I know it's only what you've read but surely like bodybuilders the steroid would only make them bigger in mass and muscle not Bone wish and if so only wild caught adults that had eaten these substances would be large? Surely eating that couldn't fundamentally alter their dna and make them permanent giants... 

I remember seeing one picture on this forum of a fairly enormous one eating a carpet python which itself looked large and this must have been in australia


----------



## Oli P C (Sep 17, 2009)

*Toads*

It's not just Surinam that has the big subspecies! they are also very big Guyana and Trinidad. All of these toads take a longer time to grow than a normal bufo marinus. And I do not believe that is down to diet that make them bigger. Hope that helps


----------



## Uromastyxman (Jan 28, 2009)

Cane toads from any location can get big. 9 inches snout to vent is big and anything above that is really big.
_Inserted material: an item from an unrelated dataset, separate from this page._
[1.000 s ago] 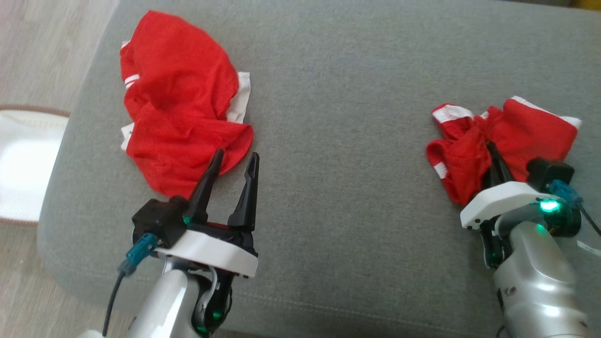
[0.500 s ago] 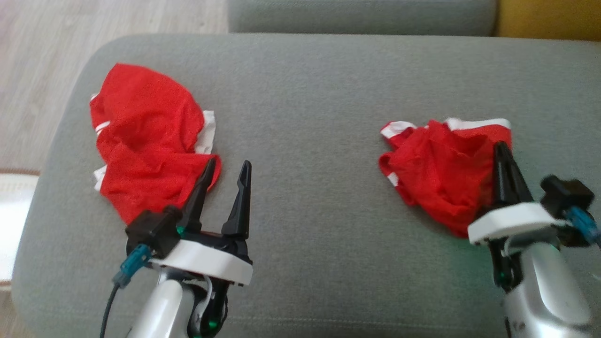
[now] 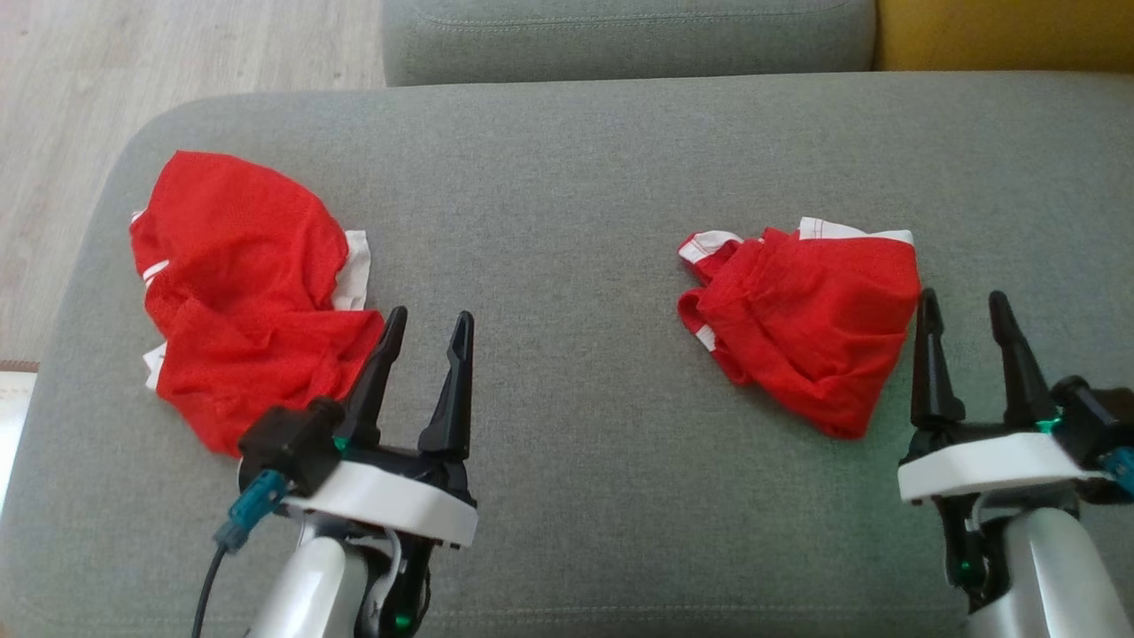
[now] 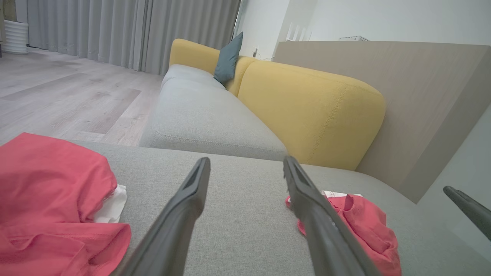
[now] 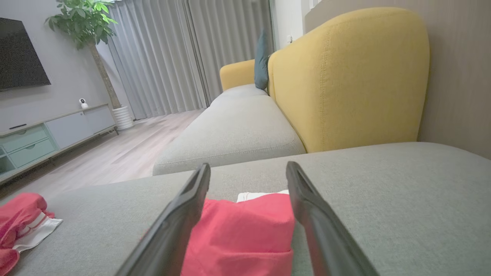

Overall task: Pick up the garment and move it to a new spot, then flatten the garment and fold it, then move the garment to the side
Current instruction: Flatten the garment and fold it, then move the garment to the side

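Note:
A crumpled red garment (image 3: 802, 319) with white trim lies in a heap on the right of the grey cushion (image 3: 576, 221). My right gripper (image 3: 964, 297) stands open just to its right and nearer me, holding nothing. In the right wrist view the garment (image 5: 241, 234) lies between and beyond the open gripper (image 5: 248, 165). A second, larger red garment (image 3: 239, 292) lies at the left. My left gripper (image 3: 430, 317) is open beside its near right edge, one finger over the cloth. The left wrist view has the gripper (image 4: 246, 161) open, with both garments (image 4: 46, 191) (image 4: 360, 222).
The cushion's left edge drops to a wooden floor (image 3: 177, 44). Another grey seat cushion (image 3: 620, 35) and a yellow backrest (image 3: 1001, 35) lie beyond. The right wrist view has a cabinet (image 5: 50, 134) and a plant (image 5: 88, 27) across the room.
My right gripper has opened and let go of the right garment, which now rests on the cushion, and it has drawn back to the right. The head camera has shifted. The left gripper stays open.

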`<state>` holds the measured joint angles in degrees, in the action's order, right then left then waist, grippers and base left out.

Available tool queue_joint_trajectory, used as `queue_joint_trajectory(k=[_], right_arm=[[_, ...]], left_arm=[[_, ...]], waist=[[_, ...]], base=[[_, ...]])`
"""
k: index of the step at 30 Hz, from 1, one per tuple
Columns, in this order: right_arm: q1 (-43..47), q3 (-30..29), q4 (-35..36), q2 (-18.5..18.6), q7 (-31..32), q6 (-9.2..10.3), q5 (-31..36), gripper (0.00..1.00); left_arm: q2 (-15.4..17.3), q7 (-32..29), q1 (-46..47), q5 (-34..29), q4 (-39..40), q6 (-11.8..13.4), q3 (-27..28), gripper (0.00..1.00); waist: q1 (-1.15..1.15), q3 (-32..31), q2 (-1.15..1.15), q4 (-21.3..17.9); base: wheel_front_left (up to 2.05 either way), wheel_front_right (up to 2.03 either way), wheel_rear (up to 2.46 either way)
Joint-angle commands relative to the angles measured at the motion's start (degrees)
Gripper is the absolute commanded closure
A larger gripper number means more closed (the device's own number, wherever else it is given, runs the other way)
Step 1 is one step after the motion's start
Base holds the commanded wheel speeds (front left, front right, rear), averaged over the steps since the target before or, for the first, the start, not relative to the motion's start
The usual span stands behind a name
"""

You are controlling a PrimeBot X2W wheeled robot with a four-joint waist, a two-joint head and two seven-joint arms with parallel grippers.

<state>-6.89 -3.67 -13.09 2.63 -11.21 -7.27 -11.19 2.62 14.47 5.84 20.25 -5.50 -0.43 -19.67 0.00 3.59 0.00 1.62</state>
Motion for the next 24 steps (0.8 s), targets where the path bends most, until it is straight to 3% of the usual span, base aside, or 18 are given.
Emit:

I've kept Adult cane toads before, see link here: 

http://www.reptileforums.co.uk/forums/amphibians/638032-surinam-toads-african-bullfrogs.html

So I've always had adult cane toads and they were fabulous big toads, however when I saw some from Surinam they were bigger. The biggest one I've seen was a picture that seems to be from Australia, I'm not sure where that invasive species was collected from when it was introduced to Australia, but we can estimate from the picture that it is about 15 inches long. Very big.

The truth is that people have argued over a long period of time about where the biggest toads can be found, but I've never seen anything personally over 9 inches and all the people who bang on about there toads being the biggest, still cannot take a photo WITH A TAPE MEASURE from snout to vent showing the true size. I even offered a thousand pounds for one over a foot long, and despite there being a recession and numerous reptile dealers trying to sell " giant Surinam Cane toads that could reach 15 inches, they had always remarkably been sold before I got there, leaving only your standard sized, common 8 inch specimins. See the link for this here:

http://www.reptileforums.co.uk/forums/amphibians/785872-1-000-cash.html


The above £1000 was never collected and all the dealers and people with big stories proved to be bullshitters, No toad over 12 inches and no photo of a toad with a tape measure showing it was 12 inches EVER came forward.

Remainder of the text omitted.